• PROMPT: Would you repeat exactly the part of the listing below that runs from the line containing "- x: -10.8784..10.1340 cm" down to the line containing "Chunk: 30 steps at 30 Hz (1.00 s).", inclusive, and nothing else?

• RECORDED INFORMATION:

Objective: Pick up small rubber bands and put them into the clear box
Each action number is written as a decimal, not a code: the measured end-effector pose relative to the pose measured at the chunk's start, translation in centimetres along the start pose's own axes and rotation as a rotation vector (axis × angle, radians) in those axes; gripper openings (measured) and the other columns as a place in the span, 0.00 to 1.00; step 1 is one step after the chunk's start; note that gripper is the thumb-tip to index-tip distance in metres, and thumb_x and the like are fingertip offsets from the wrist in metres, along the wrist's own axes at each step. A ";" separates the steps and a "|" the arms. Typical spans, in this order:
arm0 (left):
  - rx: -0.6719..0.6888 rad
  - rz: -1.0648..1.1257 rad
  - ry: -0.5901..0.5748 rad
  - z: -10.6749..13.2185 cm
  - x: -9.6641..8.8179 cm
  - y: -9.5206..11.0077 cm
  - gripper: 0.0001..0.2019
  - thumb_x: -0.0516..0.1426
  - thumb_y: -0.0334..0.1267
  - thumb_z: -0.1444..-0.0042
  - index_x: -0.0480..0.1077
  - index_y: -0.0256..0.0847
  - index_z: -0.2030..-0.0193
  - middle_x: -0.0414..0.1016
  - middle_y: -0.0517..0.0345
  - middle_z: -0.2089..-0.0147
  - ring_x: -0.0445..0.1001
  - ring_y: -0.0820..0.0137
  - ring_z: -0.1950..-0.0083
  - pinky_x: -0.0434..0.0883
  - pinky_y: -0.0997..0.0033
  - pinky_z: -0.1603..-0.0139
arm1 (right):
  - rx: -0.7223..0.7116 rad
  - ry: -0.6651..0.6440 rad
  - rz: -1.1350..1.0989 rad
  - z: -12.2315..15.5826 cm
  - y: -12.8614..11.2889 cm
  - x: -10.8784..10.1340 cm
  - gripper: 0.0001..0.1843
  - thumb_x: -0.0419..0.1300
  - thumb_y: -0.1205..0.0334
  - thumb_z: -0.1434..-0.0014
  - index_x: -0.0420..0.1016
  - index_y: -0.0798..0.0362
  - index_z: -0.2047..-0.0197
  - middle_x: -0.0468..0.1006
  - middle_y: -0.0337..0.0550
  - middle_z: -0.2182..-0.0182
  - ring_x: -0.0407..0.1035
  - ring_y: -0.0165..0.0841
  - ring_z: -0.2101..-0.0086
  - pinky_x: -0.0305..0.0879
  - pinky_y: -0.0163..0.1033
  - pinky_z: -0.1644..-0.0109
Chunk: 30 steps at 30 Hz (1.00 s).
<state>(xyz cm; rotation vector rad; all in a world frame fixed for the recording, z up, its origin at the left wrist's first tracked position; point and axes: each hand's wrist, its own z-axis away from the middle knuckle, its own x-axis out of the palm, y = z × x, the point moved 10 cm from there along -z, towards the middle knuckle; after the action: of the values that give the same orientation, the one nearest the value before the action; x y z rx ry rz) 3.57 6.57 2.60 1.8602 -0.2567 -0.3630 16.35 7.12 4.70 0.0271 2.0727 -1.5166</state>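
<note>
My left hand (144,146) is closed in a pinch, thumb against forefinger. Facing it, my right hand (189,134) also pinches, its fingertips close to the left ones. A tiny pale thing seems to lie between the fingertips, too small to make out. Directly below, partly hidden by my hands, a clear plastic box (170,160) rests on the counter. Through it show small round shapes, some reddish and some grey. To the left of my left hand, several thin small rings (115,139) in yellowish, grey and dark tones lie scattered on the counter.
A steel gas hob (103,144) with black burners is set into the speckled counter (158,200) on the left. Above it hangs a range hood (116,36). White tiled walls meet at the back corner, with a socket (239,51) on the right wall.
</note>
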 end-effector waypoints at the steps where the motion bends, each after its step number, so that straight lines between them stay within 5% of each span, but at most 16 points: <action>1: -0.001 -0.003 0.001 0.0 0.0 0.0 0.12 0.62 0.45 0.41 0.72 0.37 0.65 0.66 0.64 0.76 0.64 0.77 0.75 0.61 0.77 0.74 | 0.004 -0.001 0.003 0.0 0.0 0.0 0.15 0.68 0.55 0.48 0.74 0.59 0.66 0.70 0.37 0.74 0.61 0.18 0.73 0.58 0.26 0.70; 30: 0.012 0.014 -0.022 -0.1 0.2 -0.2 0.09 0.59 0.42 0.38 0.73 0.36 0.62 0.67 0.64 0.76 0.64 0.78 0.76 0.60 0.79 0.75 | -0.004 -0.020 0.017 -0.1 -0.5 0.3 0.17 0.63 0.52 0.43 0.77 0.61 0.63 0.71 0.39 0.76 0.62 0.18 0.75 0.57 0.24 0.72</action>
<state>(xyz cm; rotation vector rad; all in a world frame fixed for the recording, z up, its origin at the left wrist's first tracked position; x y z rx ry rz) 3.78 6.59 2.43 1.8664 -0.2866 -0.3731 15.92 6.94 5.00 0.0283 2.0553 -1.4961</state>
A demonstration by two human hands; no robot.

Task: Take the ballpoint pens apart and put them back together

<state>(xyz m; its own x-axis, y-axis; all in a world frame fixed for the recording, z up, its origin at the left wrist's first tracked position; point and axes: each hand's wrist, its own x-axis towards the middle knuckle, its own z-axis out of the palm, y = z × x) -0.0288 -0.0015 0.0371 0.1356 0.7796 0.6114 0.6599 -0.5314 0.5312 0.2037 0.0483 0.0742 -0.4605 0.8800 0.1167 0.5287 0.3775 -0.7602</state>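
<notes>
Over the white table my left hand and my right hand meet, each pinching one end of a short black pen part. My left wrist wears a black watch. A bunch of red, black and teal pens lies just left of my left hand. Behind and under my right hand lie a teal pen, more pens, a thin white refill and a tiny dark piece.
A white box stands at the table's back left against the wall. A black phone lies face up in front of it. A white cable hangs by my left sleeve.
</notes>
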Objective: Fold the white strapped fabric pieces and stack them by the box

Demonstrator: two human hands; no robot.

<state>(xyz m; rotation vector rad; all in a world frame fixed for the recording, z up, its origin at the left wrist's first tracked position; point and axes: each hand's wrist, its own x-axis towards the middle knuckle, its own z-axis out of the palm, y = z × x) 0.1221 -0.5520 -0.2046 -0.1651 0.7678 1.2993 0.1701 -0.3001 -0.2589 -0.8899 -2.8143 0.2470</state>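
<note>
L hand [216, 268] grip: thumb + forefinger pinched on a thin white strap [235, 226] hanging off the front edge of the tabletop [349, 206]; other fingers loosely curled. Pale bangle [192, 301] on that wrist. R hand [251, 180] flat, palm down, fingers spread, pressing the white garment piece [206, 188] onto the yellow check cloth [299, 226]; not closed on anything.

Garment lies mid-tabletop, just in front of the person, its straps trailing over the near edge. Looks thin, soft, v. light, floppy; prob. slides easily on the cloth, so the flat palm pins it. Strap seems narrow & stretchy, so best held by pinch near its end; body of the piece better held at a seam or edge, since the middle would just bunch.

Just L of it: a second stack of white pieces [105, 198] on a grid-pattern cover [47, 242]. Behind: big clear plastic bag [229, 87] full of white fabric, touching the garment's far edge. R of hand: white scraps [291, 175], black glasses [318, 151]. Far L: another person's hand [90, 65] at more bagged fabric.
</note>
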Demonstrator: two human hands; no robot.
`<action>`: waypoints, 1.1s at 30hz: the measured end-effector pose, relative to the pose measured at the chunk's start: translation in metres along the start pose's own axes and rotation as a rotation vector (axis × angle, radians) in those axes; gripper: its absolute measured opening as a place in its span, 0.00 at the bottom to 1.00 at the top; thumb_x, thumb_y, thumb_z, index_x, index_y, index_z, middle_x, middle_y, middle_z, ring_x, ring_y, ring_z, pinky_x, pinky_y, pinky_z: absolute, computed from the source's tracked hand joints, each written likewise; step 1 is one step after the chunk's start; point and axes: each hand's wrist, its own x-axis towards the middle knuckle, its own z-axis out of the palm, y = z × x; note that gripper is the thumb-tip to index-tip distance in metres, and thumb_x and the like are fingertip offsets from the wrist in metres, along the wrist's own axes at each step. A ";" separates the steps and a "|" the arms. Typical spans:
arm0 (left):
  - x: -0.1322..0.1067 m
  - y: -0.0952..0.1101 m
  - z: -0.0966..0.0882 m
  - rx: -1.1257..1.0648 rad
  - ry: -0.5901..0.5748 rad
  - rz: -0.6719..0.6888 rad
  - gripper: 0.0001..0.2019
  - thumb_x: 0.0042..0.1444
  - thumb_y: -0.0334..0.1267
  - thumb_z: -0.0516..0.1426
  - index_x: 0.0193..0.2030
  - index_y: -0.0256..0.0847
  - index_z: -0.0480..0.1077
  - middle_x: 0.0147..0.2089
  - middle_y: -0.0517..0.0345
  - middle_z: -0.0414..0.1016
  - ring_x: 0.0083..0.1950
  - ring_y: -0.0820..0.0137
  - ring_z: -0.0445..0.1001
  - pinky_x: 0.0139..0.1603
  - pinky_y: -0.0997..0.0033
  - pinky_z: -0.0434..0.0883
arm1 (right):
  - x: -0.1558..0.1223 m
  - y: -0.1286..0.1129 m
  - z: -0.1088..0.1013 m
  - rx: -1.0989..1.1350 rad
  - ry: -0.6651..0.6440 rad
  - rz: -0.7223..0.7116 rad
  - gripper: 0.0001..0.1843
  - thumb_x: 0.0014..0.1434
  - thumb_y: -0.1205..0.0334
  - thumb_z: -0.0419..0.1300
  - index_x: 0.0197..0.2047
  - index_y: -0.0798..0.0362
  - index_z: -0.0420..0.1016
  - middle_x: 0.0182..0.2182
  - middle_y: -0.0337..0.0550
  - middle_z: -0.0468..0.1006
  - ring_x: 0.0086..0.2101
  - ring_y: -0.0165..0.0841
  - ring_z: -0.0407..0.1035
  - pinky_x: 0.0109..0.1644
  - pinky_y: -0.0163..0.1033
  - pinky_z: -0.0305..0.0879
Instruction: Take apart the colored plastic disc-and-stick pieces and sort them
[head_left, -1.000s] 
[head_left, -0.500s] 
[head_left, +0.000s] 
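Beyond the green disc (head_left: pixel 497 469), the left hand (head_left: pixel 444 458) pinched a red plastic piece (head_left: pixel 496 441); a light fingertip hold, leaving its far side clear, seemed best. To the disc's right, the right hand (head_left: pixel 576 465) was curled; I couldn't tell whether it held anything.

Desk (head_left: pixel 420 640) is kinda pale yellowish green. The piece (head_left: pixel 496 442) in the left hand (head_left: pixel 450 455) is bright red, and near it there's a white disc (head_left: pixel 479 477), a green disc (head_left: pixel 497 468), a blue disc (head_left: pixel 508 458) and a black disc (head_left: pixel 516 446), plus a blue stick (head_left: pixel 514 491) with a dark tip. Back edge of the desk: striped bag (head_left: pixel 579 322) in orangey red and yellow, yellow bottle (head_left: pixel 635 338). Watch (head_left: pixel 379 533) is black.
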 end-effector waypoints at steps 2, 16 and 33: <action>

• RESULT BELOW:
  - x: -10.8784..10.1340 cm
  - gripper: 0.0001..0.1843
  - thumb_x: -0.0419..0.1300
  - thumb_y: -0.1205..0.0334
  - thumb_z: -0.1434..-0.0014
  - index_x: -0.0420..0.1016
  - index_y: -0.0798..0.0362
  - index_z: -0.2047..-0.0197
  - middle_x: -0.0468..0.1006
  - middle_y: -0.0337..0.0550
  - middle_z: -0.2182..-0.0182
  - ring_x: -0.0407..0.1035
  - ring_y: -0.0165..0.0841
  - ring_z: -0.2101..-0.0086
  - pinky_x: -0.0305..0.0879
  - pinky_y: -0.0163..0.1033
  - pinky_z: -0.1644..-0.0109
Chunk: 30 steps at 30 Hz (1.00 s).

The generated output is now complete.